No, it was how for the second time in three days the Astros went into hostile territory and did what they do. Springer and Colby Rasmus hit home runs, matching the pair whacked by Kendrys Morales that accounted for both Royals runs. Jake Marisnick, filling in for the ailing Carlos Gomez in center field, laced a pair of hits and patrolled Kauffman Stadium's cavernous center field with the precision of a drone. And the Astros' maligned bullpen, the worst in baseball during September, tossed three scoreless innings, same as it did to finish off the Yankees.

"We mean business," Astros closer Luke Gregerson said. "We're going to come in here. We're not going to be intimidated by anybody."

Least of all Johnny Cueto, the Royals' erstwhile ace and the arm on which Game 2 rides. When Kansas City traded for Cueto before the July 31 deadline, it did so with the idea he would start Game 1. Instead, a month of struggles relegated him to the second game, and the Royals' season only rides on it.

Jake Marisnick's fifth-inning catch likely saved at least a run for the Astros. (AP)
Jake Marisnick's fifth-inning catch likely saved at least a run for the Astros. (AP)

Waking up their bats is imperative, too, and Astros starter Scott Kazmir presents an interesting case. The good: He threw seven shutout innings the last time he faced Kansas City and has allowed fewer than a batter an inning in three starts against the Royals this year. The bad: Of the 123 starting pitchers who have thrown at least 25 innings since September, Kazmir's 6.52 ERA ranks 118th. Even Cueto, in 106th place, can snicker at that.

The hope is in Game 2, because while Game 3 isn't a death sentence, either, every walk into the batter's box will feel like the Green Mile. "You look at Keuchel's numbers at home," Yost said. "They're really impressive." And it's not just the left-handed Keuchel who excels in Houston. The Astros were 53-28 there this season, tied for the best home record in the AL and the third best in all of baseball.

That's what made Thursday so exciting: The team with the worst road record in the AL backed a do-or-die win with a victory in one of the game's most hostile environments. In a short series, rationality often gets thrown out the window and the game's noise takes over. Playoff baseball is frenetic like that, a complete free-for-all that for some provides electricity that can feel positively static.

"It gets the hair on my back standing up," Rasmus said.

Cast aside such an image and conjure instead the prospect of the Houston Astros, for years not just also-rans but a franchise that dropped a nuclear bomb on itself intentionally, in the American League Championship series against the winner of the Toronto-Texas series. It, similarly, will test the win-Game 1-on-the-road hypothesis after the Rangers bested Blue Jays ace David Price. Nothing went according to plan Thursday. Entropy can provide some of the most compelling baseball.

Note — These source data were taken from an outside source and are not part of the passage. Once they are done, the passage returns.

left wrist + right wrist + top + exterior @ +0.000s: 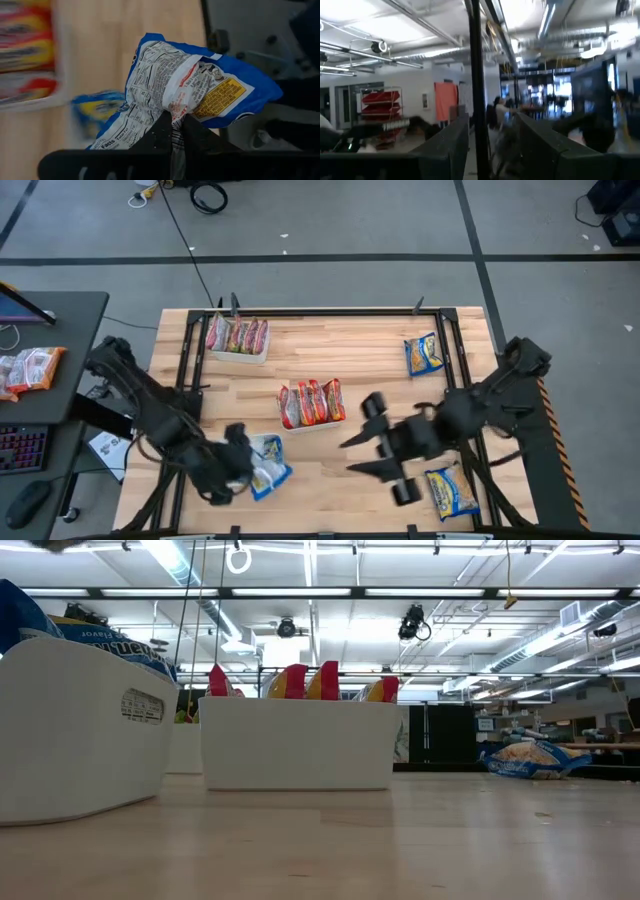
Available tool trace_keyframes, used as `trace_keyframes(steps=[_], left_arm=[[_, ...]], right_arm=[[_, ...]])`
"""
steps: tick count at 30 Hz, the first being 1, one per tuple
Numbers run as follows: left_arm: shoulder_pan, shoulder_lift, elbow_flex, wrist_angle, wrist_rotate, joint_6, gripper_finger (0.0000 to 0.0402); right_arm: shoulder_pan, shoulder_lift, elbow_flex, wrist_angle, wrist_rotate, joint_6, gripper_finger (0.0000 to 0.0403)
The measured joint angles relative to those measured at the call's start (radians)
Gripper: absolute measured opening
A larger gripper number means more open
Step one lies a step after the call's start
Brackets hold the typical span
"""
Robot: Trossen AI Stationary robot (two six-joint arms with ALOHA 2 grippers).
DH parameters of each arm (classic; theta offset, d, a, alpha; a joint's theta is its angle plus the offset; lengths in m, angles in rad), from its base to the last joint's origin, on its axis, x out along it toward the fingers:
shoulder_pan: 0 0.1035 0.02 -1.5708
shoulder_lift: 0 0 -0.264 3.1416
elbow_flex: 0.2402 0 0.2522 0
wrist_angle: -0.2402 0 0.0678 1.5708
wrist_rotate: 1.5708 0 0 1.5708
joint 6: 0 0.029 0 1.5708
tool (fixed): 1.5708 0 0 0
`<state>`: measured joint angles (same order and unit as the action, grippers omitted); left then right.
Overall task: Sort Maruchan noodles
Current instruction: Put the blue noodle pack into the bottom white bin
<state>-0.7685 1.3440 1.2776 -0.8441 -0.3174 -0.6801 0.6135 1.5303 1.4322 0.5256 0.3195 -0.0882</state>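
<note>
Fingers (pixel 172 131) of the left arm pinch a blue packet (pixel 200 90), seemingly above a tray (pixel 268 448).

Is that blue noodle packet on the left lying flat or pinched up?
Pinched up: the left gripper's fingers are shut on the crumpled blue packet, its wrapper bunched between them.

One tray (pixel 240 352) of packets sits at the counter's (pixel 350 340) far left, another tray (pixel 312 420) mid-counter; loose packets (pixel 424 354) lie right.
</note>
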Motion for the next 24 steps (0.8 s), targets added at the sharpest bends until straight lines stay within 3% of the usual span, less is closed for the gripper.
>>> trace_keyframes(steps=[7, 10, 13, 16, 24], left_arm=[[-0.019, -0.057, 0.215, -0.265, -0.194, 0.0, 0.0022], [-0.014, -0.057, 0.235, -0.366, -0.309, -0.115, 0.0022], [-0.009, -0.04, 0.203, -0.46, -0.356, -0.317, 0.0021], [0.002, -0.009, 0.146, -0.527, -0.3, -0.567, 0.0021], [0.01, 0.121, 0.111, -0.585, 0.062, -1.075, 0.0022]], right_arm=[[-0.057, 0.092, 0.0, 0.012, 0.001, 0.068, 0.0166], [-0.076, 0.119, 0.0, -0.003, 0.0, 0.041, 0.0166], [-0.092, 0.122, 0.0, -0.07, 0.003, 0.004, 0.0166], [-0.101, 0.096, 0.0, -0.185, 0.039, 0.002, 0.0166], [-0.129, -0.06, 0.0, -0.392, 0.144, -0.047, 0.0166]])
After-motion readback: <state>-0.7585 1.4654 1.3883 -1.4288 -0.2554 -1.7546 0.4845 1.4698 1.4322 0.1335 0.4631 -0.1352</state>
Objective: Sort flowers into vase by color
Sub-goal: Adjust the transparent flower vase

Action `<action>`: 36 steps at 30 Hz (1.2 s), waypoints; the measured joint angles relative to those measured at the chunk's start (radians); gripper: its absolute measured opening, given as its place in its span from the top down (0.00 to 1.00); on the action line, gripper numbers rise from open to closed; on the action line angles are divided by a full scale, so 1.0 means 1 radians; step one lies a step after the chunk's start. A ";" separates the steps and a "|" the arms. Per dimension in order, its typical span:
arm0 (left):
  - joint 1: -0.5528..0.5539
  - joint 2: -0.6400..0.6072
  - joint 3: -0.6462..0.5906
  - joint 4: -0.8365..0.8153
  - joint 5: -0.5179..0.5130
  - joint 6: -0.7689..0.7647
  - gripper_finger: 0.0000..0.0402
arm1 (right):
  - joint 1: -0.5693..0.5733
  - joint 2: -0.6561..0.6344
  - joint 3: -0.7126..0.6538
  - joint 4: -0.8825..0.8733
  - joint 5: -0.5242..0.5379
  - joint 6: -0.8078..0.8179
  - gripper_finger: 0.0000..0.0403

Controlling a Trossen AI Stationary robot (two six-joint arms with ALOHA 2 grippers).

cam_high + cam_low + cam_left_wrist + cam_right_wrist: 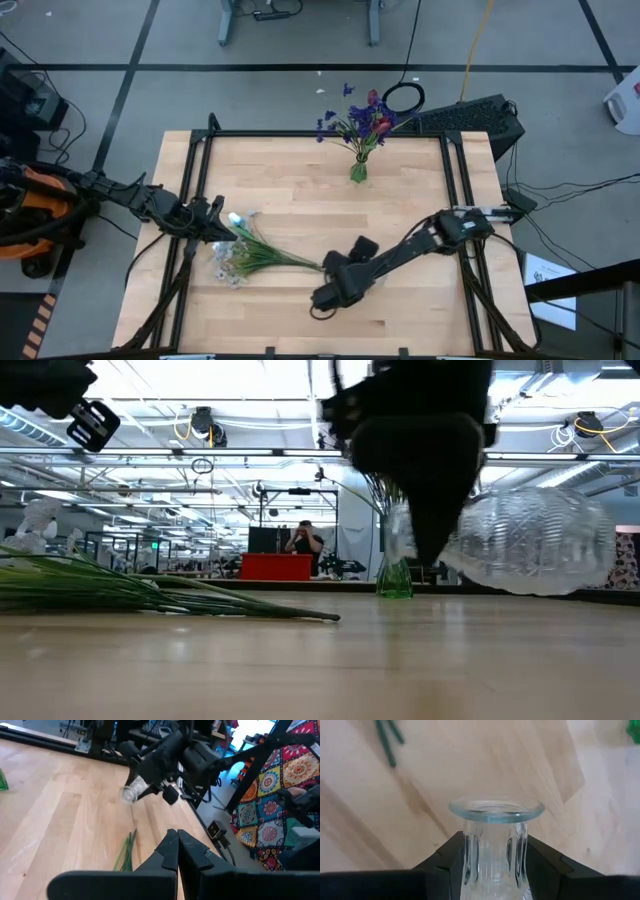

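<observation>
A bunch of white and pale blossom sprays (232,258) lies on the table at the near left. Its green stems (150,595) run toward the middle. A small green vase (358,170) stands at the far edge and holds purple-blue sprays and a dark red bud (372,118). My right gripper (338,282) is shut on a clear ribbed glass vase (530,540) above the near middle of the table. My left gripper (177,845) is shut and empty, hovering just above the blossoms (215,215). My right gripper pinches the clear vase's neck (495,850) between its two fingers (447,857), just below the flared rim (495,809). The fingers lie along the vase, and its mouth points away from the wrist. The vase is lifted clear of the table and lies roughly on its side.
Black rails (200,170) run along the table's left, right and far sides. Bare wood lies between the green vase and the stems. A keyboard (470,115) sits beyond the far right corner. A person (303,538) sits far off in the room.
</observation>
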 joint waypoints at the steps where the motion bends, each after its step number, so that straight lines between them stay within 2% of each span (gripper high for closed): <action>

Here, where Dr. Yost prescribed his team a good night of rest before Friday's vital game, the baseball itself wasn't any great shakes. It was just good enough for the Astros. The damage they did wasn't irreparable. The monitor is beeping, though, and the Royals better jolt themselves awake, lest they hear the word "Clear!" and see a pair of rubbed-together paddles that can't save them from themselves and history.